Work order:
Copy all of the data that follows without altering a word.

Data below:

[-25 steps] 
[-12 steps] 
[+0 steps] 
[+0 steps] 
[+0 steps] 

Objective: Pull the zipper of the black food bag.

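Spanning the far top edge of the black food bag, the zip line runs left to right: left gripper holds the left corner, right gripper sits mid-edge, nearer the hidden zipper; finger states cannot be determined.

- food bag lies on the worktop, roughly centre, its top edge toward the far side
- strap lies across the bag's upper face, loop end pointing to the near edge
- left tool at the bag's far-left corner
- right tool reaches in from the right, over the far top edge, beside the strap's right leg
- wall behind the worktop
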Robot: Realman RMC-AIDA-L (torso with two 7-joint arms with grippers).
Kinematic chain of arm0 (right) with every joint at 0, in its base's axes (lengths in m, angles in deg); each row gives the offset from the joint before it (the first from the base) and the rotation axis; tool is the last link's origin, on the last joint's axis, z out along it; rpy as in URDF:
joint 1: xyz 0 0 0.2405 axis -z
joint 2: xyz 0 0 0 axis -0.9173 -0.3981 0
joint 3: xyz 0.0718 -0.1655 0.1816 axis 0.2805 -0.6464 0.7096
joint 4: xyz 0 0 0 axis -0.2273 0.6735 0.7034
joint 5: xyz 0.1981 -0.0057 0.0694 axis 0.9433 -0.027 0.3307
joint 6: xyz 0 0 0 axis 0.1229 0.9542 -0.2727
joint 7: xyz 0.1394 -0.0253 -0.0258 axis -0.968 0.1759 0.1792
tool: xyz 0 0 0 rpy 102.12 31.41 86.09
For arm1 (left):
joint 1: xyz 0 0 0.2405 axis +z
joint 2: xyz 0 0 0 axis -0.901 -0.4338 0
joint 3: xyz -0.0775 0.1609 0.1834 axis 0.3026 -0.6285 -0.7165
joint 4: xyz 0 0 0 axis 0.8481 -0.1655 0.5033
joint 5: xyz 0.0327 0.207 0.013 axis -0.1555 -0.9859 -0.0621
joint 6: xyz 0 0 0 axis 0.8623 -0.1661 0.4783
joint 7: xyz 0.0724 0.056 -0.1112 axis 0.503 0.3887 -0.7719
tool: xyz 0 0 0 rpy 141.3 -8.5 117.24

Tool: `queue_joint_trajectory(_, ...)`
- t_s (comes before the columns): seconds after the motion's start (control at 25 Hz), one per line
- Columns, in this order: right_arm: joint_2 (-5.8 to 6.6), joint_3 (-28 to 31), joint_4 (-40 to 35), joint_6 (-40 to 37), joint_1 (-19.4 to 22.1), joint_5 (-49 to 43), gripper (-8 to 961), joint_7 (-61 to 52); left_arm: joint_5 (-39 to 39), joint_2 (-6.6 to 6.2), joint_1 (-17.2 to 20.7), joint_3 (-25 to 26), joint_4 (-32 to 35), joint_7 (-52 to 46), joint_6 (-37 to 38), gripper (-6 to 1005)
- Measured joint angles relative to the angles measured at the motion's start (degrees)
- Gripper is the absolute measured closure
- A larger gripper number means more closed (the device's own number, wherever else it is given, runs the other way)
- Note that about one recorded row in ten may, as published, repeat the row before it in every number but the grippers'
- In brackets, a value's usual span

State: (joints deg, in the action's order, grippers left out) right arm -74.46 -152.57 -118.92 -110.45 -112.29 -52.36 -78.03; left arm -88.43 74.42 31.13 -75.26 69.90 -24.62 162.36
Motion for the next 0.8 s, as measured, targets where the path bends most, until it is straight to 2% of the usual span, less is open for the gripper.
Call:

Answer space:
[-25 steps] 
[-12 steps] 
[+0 steps] 
[+0 steps] 
[+0 steps] 

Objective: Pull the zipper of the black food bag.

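Spanning the far top edge of the black food bag, the zip line runs left to right: left gripper holds the left corner, right gripper sits mid-edge, nearer the hidden zipper; finger states cannot be determined.

- food bag lies on the worktop, roughly centre, its top edge toward the far side
- strap lies across the bag's upper face, loop end pointing to the near edge
- left tool at the bag's far-left corner
- right tool reaches in from the right, over the far top edge, beside the strap's right leg
- wall behind the worktop
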Robot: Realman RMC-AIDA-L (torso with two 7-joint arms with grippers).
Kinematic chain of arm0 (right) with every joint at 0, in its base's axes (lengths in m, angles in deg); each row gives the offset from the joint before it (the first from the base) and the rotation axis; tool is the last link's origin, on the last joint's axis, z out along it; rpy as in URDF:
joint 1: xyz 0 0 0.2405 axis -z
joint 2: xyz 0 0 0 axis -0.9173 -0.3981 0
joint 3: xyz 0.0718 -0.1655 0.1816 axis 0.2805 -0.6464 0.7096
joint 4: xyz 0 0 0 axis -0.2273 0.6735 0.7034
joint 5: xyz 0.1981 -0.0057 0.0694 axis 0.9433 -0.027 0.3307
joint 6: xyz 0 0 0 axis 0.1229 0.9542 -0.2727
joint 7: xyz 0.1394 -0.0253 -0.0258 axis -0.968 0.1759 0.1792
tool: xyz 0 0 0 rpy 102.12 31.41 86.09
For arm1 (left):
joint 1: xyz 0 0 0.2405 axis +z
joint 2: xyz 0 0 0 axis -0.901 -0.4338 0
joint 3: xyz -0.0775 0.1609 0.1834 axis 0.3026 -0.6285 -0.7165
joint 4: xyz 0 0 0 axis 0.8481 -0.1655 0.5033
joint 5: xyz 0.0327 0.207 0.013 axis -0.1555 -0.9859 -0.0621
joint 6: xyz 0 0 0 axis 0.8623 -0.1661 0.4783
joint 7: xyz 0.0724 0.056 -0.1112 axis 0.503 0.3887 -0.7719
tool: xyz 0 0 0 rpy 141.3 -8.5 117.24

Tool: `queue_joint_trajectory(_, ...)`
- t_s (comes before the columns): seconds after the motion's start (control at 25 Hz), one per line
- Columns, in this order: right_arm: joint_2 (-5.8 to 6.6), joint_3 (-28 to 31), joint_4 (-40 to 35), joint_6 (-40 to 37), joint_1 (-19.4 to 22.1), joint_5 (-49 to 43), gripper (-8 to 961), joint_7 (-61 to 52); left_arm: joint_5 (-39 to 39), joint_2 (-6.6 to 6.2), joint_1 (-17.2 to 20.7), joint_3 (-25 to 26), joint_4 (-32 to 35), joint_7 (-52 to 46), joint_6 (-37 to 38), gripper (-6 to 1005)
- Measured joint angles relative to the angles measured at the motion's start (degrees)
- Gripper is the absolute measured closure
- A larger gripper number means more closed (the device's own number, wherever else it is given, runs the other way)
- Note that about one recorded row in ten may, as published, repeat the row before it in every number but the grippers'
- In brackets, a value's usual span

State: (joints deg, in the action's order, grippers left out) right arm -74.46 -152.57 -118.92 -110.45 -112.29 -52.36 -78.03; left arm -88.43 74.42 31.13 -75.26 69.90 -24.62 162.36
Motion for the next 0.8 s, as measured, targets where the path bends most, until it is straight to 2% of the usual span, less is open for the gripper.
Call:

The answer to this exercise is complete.